> [WHAT IS BEING ASKED] Look for the string "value" in the listing. Copy each line that has it.

> [STORED DATA]
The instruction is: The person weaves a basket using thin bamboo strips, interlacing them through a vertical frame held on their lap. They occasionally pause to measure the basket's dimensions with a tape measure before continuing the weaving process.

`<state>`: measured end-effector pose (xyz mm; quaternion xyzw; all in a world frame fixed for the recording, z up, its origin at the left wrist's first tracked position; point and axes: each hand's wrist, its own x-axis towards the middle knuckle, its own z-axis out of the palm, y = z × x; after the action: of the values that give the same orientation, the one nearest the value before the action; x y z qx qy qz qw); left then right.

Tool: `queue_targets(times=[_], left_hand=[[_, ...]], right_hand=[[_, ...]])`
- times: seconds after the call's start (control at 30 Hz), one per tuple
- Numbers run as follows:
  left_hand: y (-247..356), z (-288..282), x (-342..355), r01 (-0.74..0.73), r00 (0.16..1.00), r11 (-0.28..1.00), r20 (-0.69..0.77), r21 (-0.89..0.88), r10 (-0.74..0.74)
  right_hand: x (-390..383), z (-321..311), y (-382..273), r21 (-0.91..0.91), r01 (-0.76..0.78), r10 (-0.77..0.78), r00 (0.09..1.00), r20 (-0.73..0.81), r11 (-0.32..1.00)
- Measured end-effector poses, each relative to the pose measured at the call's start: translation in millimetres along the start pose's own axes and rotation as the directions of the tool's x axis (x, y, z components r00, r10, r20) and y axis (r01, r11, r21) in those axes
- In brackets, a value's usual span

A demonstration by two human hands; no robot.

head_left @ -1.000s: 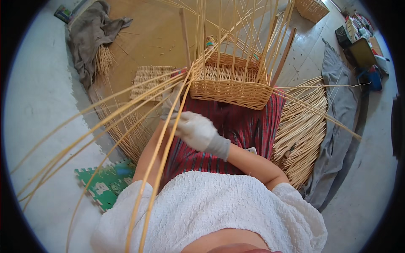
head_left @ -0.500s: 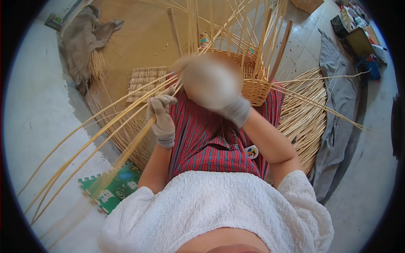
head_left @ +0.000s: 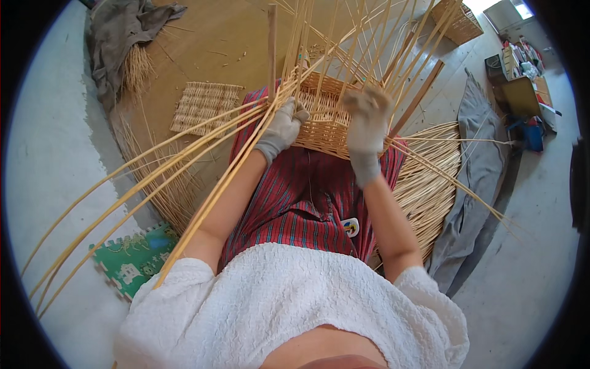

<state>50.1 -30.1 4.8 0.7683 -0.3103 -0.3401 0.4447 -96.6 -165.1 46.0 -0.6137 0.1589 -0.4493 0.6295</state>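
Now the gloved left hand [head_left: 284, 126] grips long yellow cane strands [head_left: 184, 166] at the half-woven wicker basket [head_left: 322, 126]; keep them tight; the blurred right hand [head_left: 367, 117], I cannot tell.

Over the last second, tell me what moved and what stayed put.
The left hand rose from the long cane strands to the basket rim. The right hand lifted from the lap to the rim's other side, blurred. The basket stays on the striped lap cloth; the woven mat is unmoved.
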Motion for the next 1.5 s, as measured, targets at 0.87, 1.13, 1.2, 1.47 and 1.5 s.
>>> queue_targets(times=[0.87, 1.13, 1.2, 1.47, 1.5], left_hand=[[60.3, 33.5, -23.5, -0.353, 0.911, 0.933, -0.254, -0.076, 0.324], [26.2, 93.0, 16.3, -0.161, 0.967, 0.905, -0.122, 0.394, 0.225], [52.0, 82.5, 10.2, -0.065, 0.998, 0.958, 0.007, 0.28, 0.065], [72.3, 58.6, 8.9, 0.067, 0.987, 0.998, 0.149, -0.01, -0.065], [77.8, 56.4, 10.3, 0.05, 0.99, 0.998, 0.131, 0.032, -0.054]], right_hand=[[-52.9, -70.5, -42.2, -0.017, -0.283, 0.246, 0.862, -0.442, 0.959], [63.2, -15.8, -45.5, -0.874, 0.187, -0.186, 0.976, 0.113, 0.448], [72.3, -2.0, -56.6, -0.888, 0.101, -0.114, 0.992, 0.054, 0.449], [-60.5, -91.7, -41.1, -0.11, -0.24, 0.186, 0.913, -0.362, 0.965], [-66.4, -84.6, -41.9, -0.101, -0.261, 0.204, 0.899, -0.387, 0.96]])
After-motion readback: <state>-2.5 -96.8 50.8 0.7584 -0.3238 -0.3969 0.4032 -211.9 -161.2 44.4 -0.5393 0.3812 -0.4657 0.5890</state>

> [RESPONSE BELOW]
`<state>`: measured end-effector pose (xyz mm; quaternion xyzw; all in a world frame fixed for the recording, z up, its origin at the left wrist's first tracked position; point and axes: each hand's wrist, its own x-axis towards the middle knuckle, its own z-axis out of the palm, y = z × x; after the action: of the values that give the same orientation, the one nearest the value before the action; x y z qx qy qz qw); left then right.
- In brackets, a value's usual span

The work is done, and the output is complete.